═══ Task inputs ═══

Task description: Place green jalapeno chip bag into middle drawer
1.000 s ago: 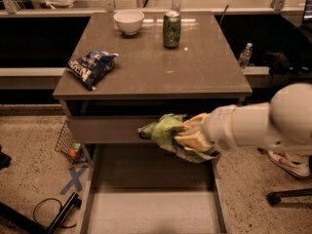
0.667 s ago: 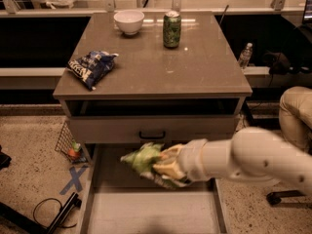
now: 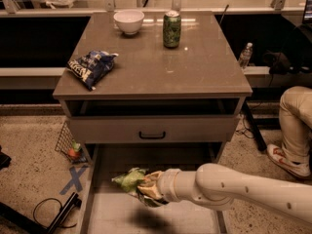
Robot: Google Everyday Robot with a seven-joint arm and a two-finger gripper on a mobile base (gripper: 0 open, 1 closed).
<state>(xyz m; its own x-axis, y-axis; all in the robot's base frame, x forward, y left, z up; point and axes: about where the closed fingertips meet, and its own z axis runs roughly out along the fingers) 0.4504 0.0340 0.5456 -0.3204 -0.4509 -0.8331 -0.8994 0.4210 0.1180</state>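
Chip bag in gripper over drawer

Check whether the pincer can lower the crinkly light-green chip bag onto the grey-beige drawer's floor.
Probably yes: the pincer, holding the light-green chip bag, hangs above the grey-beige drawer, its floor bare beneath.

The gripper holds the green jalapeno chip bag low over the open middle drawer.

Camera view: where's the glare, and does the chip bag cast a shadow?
In the camera view, a small glare spot sits on the tabletop beside the green can. A soft dark shadow falls on the floor of the middle drawer, under the green jalapeno chip bag held by the end effector.
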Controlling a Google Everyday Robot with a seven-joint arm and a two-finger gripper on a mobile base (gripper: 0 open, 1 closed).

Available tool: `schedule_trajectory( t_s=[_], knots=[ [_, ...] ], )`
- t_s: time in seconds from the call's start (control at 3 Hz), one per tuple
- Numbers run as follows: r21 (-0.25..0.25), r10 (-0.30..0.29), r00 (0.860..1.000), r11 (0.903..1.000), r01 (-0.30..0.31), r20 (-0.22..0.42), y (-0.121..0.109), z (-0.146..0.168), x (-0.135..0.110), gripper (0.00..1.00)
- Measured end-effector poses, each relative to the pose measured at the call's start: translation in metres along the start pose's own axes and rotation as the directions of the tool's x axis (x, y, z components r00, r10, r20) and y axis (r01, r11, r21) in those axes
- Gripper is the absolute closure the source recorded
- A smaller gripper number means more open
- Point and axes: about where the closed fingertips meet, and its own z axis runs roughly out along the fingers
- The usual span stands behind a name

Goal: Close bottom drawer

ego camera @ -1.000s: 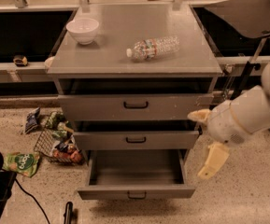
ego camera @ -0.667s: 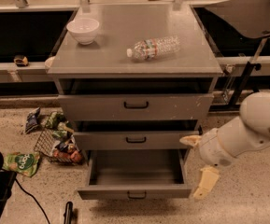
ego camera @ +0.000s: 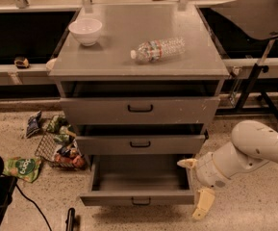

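The arm (ego camera: 261,146) was white, round and smooth, like a fat tube. The gripper (ego camera: 190,190) had two pale yellow fingers (ego camera: 203,203), set wide apart. It was low down, below the front right corner of the worktop (ego camera: 119,37).

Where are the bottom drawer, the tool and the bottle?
bottom drawer (ego camera: 109,198): camera view, left part of its front panel.
tool (ego camera: 189,190): camera view, midway between its fingertips, right of the drawer.
bottle (ego camera: 158,48): camera view, middle of its body.
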Motion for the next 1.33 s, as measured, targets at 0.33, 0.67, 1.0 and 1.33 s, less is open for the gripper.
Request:
schedule_trajectory(
  t_s=[0.33, 0.67, 1.0, 1.33],
  knots=[
    [-0.013, -0.015, 1.0, 0.9998, 0.015, 0.012, -0.003, 0.019, 0.015, 0.0],
    [-0.046, -0.053, 0.998, 0.9975, 0.054, 0.019, -0.014, 0.071, 0.05, 0.0],
    [-0.08, -0.053, 0.998, 0.9952, 0.057, 0.041, -0.027, 0.132, 0.084, 0.0],
    [-0.109, -0.032, 0.998, 0.9933, 0.039, 0.06, -0.02, 0.149, 0.09, 0.0]
  ],
)
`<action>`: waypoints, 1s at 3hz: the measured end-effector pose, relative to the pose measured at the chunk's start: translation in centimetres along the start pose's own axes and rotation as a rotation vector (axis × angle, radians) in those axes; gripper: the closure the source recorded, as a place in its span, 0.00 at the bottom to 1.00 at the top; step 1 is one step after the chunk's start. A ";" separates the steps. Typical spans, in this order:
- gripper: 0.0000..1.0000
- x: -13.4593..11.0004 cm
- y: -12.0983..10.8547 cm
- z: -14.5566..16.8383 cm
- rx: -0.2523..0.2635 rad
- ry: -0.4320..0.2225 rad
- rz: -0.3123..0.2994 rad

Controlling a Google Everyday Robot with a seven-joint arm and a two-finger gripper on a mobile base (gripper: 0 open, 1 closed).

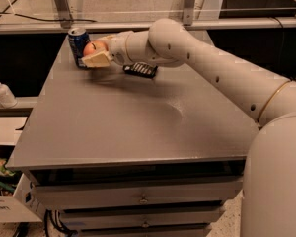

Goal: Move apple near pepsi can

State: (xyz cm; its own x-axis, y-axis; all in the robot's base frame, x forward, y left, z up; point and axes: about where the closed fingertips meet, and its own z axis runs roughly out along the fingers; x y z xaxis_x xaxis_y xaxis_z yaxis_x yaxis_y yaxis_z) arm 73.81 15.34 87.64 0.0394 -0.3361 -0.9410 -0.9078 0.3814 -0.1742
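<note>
One gripper [96, 56] was at the 11 o'clock corner of the desk [138, 127], its jaws pinching the one apple [93, 47], just at 3 o'clock of the one can [78, 42]. One black wrapper [140, 69] lay at 3 o'clock of the gripper.
</note>
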 end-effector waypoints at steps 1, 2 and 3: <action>1.00 1.3 0.1 0.3 0.008 -0.002 0.031; 0.82 2.2 0.2 0.6 0.013 0.005 0.059; 0.59 2.5 0.1 0.6 0.014 0.007 0.068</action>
State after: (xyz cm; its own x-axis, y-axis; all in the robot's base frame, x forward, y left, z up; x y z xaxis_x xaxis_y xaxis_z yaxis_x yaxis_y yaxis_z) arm 74.04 15.08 85.09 -0.0256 -0.3151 -0.9487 -0.9023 0.4157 -0.1138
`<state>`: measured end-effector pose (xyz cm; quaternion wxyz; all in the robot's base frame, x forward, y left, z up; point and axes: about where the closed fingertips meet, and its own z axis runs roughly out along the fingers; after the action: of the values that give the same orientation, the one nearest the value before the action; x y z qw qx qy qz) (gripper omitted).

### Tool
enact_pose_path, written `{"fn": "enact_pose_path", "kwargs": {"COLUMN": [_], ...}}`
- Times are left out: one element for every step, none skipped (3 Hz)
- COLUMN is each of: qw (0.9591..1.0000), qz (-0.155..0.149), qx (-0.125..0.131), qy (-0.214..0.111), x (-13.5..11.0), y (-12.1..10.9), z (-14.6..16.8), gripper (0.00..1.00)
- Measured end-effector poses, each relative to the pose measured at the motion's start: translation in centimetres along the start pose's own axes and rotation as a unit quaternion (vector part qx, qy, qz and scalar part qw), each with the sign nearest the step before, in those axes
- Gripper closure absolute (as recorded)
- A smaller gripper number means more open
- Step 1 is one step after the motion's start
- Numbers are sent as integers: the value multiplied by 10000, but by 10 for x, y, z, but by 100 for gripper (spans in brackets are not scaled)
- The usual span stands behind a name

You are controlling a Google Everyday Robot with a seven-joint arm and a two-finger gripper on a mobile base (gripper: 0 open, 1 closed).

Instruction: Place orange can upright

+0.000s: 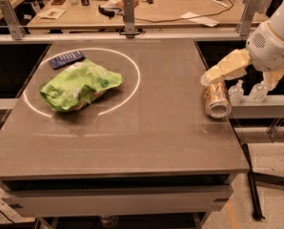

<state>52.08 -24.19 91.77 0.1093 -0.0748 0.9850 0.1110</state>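
Note:
The orange can (216, 100) lies on its side near the right edge of the grey table (147, 128), its silver lid facing the front. My gripper (212, 75), cream-coloured, reaches in from the right on the white arm (270, 46). It hovers just above the far end of the can, close to it or touching it. It does not hold the can.
A lime-green snack bag (80, 85) lies inside a white circle marked on the left of the table, with a dark blue packet (65, 58) behind it. Two small clear bottles (236, 92) stand on the rail right of the can. A cluttered wooden desk stands behind.

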Motion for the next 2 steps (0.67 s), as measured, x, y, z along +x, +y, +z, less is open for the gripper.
{"fn": "enact_pose_path", "kwargs": {"qw": [9991,9974], "qz": [184,336], "qx": [293,468], "qy": [231,432], "x": [-13,-21], "y": [4,6], "z": [21,37], "gripper": [0,0]}}
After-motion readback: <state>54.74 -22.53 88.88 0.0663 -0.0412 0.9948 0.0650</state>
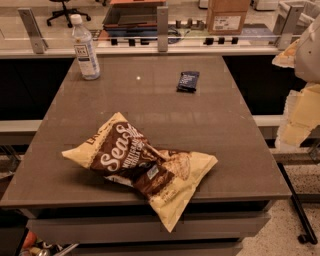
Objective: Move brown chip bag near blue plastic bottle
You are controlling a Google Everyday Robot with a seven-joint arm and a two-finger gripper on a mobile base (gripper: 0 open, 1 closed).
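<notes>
The brown chip bag (142,164) lies crumpled on the near part of the grey table (215,125), one corner hanging over the front edge. The blue plastic bottle (85,48) stands upright at the table's far left corner, well apart from the bag. My gripper (298,116) shows as pale cream parts at the right edge of the view, off the table's right side, away from both the bag and the bottle and holding nothing that I can see.
A small dark blue flat packet (188,81) lies at the far right of the table. Behind the table runs a glass rail with metal posts (162,22); beyond it are a cardboard box (227,15) and a tray.
</notes>
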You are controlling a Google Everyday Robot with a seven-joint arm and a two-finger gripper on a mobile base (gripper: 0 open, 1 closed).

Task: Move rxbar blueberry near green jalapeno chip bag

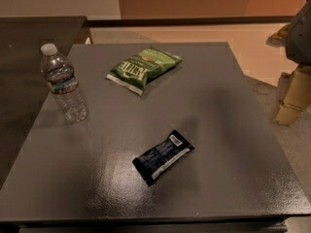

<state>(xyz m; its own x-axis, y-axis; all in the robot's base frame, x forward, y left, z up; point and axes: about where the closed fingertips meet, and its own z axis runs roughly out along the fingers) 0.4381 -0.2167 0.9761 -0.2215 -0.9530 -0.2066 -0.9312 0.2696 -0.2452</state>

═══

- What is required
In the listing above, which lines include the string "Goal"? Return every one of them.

- Solution to this exercise
Goal: Close bottom drawer
Goal: Move apple near pepsi can

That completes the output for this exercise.